### REQUIRED WORK
Word for word, transcribe the listing that follows, minus any pictures.

### DATA EXCERPT
....
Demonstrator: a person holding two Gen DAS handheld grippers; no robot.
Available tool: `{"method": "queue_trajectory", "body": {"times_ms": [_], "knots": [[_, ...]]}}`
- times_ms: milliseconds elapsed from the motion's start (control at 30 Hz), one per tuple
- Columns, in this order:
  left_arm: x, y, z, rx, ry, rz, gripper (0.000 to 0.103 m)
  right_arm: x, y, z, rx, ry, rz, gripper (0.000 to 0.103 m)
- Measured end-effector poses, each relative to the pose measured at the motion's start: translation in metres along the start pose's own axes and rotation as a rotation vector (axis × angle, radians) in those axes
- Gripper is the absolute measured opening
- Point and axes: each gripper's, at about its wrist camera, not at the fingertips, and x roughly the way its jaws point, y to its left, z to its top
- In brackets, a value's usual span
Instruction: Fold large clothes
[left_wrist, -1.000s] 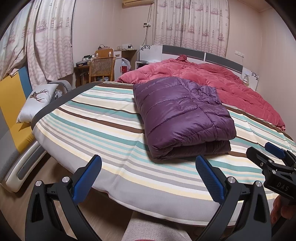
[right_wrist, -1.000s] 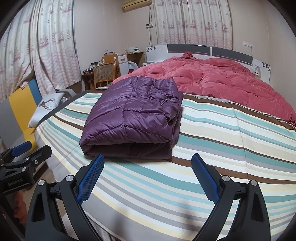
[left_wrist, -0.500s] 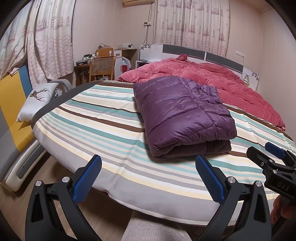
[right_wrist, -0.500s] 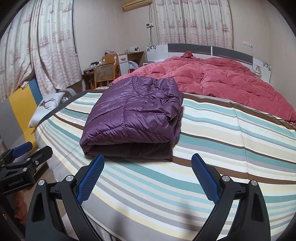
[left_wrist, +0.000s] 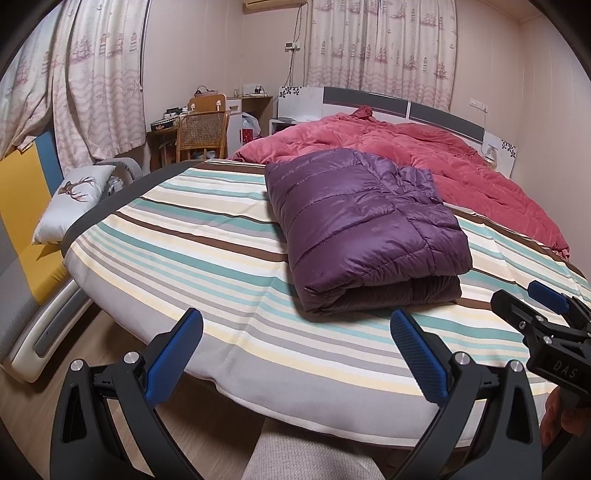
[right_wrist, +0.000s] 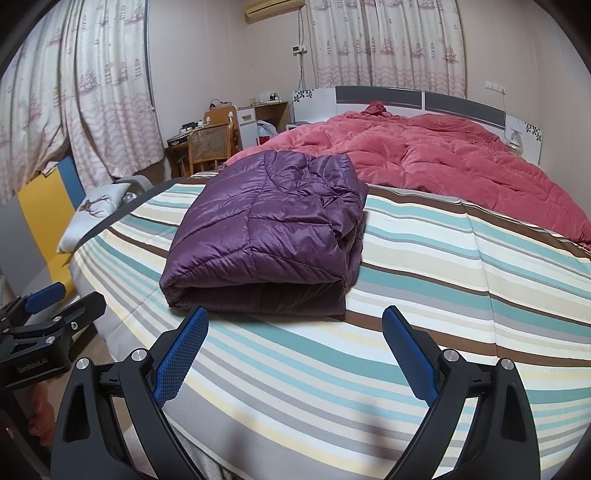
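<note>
Nearest, the left gripper (left_wrist: 295, 347) and right gripper (right_wrist: 293, 345) hover spread wide and empty over the striped bedspread (left_wrist: 207, 266), beyond which the folded purple down jacket (right_wrist: 266, 236) lies, likely light, puffy, slippery, best pinched at its doubled front edge.

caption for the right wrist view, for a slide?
Folded purple down jacket lies on the striped bed cover; the open right gripper hovers short of it, holding nothing.
</note>
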Motion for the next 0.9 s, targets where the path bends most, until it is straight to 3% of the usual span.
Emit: {"method": "queue_trajectory", "body": {"times_ms": [900], "knots": [[0.0006,-0.0002,-0.0007,0.005,0.013,-0.007,0.101,0.0032,0.0013,-0.0026,0.008,0.015,0.004,0.095]]}}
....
### SOLUTION FOR THIS PROBLEM
Demonstrator: a person holding two Gen DAS handheld grippers; no robot.
Available tool: `{"method": "queue_trajectory", "body": {"times_ms": [_], "knots": [[_, ...]]}}`
- times_ms: milliseconds elapsed from the motion's start (control at 30 Hz), one per tuple
- Columns, in this order:
  left_arm: x, y, z, rx, ry, rz, gripper (0.000 to 0.103 m)
  right_arm: x, y, z, rx, ry, rz, gripper (0.000 to 0.103 m)
- Measured end-effector poses, each relative to the pose measured at the motion's start: translation in metres along the start pose's own axes and rotation as a rotation vector (axis × angle, radians) in those axes
- Gripper is the absolute measured opening
- Point and axes: each gripper's, at about its wrist camera, not at the fingertips, and x roughly the way its jaws point, y to its left, z to its top
- In brackets, a value's usual span
Instruction: Fold large clothes
[left_wrist, -1.000s] 
[right_wrist, -1.000s] 
[left_wrist, -0.500s] 
[right_wrist, -0.500s] 
[left_wrist, +0.000s] 
[right_wrist, +0.000s] 
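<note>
Nearest, the left gripper (left_wrist: 295, 347) and right gripper (right_wrist: 293, 345) hover spread wide and empty over the striped bedspread (left_wrist: 207, 266), beyond which the folded purple down jacket (right_wrist: 266, 236) lies, likely light, puffy, slippery, best pinched at its doubled front edge.

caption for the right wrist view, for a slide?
Folded purple down jacket lies on the striped bed cover; the open right gripper hovers short of it, holding nothing.
</note>
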Motion for the next 0.9 s, targets where the path bends most, until it is straight to 3% of the usual span.
Emit: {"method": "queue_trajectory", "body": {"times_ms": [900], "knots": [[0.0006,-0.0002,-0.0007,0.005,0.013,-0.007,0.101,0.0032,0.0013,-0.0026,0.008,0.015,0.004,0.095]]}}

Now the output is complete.